Defendant Roy M. Belfast, the son of the former president of Liberia, was convicted under the Torture Act, 18 U.S.C. § 2340-2340A, in connection with acts of torture committed against individuals in his custody who were never charged with a crime or given any legal process. Defendant sought reversal of his convictions on the ground that the Torture Act was unconstitutional. Primarily, defendant argued that congressional authority to pass the Torture Act was derived solely from the United States's obligations as a signatory to the Convention Against Torture and Other Cruel, Inhuman or Degrading Treatment or Punishment, Dec. 10, 1984, 1465 U.N.T.S. 85 (the "CAT"). According to defendant, the Torture Act impermissibly exceeded the bounds of that authority, both in its definition of torture and its proscription against conspiracies to commit torture.
Was the Torture Act unconstitutional, thereby necessitating the reversal of defendant’s conviction?

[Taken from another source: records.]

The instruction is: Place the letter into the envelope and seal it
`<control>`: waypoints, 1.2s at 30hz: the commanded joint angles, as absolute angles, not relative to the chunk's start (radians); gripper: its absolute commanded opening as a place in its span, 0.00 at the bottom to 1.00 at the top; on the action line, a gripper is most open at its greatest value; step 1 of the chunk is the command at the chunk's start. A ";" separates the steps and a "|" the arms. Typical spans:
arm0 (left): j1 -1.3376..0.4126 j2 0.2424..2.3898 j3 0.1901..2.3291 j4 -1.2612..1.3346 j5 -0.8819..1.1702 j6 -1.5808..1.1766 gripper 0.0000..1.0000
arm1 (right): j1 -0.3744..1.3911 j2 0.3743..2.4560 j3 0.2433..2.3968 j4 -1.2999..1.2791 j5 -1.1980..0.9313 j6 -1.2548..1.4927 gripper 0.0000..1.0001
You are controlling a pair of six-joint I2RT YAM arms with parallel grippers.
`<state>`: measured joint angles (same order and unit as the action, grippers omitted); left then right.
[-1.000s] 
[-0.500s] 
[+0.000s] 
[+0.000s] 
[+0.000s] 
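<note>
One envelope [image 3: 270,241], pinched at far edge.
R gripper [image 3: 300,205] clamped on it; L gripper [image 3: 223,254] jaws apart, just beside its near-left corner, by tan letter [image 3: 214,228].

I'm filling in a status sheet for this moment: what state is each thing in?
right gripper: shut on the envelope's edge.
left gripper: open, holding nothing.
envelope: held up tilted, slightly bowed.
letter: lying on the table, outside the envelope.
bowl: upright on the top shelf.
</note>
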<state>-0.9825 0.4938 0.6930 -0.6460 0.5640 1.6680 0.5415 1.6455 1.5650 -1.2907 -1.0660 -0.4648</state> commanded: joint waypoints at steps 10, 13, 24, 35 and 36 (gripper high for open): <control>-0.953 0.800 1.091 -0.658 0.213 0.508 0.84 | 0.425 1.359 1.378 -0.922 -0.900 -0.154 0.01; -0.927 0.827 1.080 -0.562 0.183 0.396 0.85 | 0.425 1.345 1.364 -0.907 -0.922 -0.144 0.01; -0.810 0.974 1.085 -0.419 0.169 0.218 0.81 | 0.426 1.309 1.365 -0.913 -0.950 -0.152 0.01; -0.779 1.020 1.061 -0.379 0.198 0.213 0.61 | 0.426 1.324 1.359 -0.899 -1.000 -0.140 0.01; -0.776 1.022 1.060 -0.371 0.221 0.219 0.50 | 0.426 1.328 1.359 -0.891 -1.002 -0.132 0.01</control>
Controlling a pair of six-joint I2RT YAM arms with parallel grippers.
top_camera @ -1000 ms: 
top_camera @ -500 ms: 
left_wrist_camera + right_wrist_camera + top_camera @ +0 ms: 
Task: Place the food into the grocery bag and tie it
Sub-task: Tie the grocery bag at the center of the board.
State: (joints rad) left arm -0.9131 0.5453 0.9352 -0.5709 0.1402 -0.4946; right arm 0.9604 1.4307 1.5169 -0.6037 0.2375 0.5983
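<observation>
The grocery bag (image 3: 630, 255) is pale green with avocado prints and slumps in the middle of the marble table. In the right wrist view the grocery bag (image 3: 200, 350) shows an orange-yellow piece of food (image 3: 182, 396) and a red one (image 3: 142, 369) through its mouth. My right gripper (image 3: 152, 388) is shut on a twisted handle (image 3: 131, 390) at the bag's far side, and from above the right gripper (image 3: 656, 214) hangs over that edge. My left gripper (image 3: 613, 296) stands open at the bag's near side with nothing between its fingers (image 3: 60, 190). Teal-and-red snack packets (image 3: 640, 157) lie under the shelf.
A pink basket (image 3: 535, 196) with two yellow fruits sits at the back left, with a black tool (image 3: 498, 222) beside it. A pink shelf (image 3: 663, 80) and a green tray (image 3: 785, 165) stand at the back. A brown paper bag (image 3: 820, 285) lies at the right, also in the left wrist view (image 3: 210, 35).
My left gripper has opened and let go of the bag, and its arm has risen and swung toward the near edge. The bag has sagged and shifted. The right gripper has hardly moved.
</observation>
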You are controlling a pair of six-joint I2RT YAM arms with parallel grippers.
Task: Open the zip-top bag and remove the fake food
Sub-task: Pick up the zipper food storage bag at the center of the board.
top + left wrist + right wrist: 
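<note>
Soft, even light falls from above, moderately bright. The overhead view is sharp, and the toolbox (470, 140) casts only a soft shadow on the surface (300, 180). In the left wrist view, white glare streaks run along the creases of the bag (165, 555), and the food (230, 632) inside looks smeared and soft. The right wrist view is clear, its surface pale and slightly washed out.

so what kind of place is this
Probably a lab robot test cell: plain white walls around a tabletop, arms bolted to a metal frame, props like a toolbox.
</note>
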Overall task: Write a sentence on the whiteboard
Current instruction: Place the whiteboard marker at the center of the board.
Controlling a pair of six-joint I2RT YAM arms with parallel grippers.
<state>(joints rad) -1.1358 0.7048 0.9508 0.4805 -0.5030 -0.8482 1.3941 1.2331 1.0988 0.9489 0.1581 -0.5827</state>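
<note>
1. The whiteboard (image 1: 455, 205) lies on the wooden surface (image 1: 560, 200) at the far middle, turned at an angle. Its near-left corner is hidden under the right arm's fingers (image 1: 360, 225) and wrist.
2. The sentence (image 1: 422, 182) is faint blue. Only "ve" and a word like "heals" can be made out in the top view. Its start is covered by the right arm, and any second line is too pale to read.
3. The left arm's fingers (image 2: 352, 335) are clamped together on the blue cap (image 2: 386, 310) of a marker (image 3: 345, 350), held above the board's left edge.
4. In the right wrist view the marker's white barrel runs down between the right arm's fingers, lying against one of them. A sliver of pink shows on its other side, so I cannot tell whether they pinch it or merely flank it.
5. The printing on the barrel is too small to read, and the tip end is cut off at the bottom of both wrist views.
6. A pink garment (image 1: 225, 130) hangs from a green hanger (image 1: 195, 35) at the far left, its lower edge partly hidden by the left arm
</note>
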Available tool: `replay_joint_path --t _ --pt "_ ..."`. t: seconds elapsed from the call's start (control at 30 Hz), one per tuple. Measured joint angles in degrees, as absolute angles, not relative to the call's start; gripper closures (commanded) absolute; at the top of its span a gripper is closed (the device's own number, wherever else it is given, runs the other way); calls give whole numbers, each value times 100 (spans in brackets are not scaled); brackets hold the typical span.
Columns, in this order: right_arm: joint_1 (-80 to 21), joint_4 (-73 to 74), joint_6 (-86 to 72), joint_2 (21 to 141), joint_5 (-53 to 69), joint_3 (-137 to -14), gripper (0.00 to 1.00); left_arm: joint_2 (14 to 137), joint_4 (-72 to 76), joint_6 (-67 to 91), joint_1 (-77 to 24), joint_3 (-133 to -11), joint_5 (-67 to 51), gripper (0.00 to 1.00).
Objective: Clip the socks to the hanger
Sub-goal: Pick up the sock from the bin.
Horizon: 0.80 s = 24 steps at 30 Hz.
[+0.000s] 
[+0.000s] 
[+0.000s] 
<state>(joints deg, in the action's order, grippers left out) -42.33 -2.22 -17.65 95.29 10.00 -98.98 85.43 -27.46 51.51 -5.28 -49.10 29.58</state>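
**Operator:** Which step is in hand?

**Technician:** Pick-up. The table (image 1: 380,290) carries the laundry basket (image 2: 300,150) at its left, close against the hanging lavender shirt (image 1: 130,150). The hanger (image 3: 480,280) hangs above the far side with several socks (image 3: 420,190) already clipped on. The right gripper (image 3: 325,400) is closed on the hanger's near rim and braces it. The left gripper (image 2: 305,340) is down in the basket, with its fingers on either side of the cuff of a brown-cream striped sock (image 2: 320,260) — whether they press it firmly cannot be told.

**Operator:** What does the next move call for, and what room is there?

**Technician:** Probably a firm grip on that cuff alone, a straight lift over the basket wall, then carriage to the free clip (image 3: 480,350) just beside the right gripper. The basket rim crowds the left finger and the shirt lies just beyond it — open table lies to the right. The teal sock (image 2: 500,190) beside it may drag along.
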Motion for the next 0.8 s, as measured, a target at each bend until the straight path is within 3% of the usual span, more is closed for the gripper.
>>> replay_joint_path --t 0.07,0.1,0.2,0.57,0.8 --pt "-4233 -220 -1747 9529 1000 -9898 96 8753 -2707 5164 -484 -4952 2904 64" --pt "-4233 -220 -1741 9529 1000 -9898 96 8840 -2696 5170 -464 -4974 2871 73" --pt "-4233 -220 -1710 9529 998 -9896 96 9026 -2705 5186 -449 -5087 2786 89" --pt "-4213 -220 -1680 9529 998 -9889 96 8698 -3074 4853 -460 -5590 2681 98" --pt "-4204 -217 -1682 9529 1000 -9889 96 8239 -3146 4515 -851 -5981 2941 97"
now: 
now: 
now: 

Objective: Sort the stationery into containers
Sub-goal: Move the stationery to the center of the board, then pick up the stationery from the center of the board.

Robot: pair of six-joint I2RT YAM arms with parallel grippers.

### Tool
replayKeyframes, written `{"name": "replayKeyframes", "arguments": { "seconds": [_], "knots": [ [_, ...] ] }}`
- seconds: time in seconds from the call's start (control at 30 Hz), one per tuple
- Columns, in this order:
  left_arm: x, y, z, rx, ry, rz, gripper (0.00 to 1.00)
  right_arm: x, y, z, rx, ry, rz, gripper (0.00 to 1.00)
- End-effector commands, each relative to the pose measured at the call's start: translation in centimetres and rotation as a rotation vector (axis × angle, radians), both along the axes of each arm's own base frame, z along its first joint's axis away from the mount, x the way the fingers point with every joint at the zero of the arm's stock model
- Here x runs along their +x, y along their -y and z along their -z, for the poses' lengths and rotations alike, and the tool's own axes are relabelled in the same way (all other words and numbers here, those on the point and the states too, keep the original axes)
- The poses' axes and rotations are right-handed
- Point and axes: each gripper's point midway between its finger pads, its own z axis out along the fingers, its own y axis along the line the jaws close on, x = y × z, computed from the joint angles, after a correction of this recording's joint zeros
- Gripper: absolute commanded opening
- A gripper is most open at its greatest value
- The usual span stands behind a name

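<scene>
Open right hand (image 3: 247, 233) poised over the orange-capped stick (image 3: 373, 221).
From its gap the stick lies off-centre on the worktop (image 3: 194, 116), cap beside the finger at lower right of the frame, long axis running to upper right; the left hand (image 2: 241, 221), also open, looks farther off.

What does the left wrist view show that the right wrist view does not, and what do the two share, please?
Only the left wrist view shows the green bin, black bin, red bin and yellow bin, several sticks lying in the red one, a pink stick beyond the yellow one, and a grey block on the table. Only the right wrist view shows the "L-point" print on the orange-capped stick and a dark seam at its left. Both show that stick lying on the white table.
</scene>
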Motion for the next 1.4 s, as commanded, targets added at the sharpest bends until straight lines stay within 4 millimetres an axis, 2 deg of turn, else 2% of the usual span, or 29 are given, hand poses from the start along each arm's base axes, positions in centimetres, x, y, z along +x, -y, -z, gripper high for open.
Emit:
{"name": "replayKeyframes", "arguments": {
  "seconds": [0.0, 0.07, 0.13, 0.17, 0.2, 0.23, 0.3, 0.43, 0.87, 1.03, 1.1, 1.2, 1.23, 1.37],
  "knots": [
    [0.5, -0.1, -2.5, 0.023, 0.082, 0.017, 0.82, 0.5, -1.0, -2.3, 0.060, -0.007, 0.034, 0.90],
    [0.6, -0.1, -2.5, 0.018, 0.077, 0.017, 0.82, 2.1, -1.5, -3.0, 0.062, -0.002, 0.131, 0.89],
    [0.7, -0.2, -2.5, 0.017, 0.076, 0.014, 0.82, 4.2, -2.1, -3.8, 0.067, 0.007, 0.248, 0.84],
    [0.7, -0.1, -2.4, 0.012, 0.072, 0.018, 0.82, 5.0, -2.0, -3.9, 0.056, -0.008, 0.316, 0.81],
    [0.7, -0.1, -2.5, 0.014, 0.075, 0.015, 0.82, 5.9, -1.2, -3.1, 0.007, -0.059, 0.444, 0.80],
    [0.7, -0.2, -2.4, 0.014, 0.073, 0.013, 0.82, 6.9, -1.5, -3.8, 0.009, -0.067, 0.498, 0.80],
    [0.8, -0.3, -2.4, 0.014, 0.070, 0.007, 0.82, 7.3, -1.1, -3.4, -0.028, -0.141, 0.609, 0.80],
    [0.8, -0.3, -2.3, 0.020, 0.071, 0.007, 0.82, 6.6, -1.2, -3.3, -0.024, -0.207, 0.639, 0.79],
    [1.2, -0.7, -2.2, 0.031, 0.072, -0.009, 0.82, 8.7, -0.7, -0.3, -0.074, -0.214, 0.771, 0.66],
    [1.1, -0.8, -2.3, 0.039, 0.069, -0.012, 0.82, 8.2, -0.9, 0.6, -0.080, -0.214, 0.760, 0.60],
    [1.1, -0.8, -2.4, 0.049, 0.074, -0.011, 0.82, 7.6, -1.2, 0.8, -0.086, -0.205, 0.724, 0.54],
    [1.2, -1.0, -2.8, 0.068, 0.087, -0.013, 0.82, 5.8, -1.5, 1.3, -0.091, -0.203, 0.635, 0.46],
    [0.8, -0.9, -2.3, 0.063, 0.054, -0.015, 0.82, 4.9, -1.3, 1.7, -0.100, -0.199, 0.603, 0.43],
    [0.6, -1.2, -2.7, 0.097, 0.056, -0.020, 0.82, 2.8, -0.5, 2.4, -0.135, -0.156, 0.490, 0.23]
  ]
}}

The court of appeals held that the Torture Act, which was passed to implement the United Nations Convention Against Torture and Other Cruel, Inhuman or Degrading Treatment or Punishment (CAT), Dec. 10, 1984, 1465 U.N.T.S. 85, 23 I.L.M. 1027, was constitutional under the Necessary and Proper Clause, U.S. Const. art. I, § 8, cl. 18. The Torture Act tracked the CAT's provisions in all material respects. The Torture Act was applicable to extraterritorial conduct of a U.S. citizen. Section 924(c) also could be applied to extraterritorial conduct because the underlying substantive crime of torture had extraterritorial effect. Torture victims' prior statements and medical records were admissible under Fed. R. Evid. 801 and 803. The kidnapping guideline, U.S. Sentencing Guidelines Manual § 2A4.1, and its murder cross-reference were properly applied to the Torture Act convictions based on the nature of the victims' detentions. The sentence did not exceed the bounds of the CAT.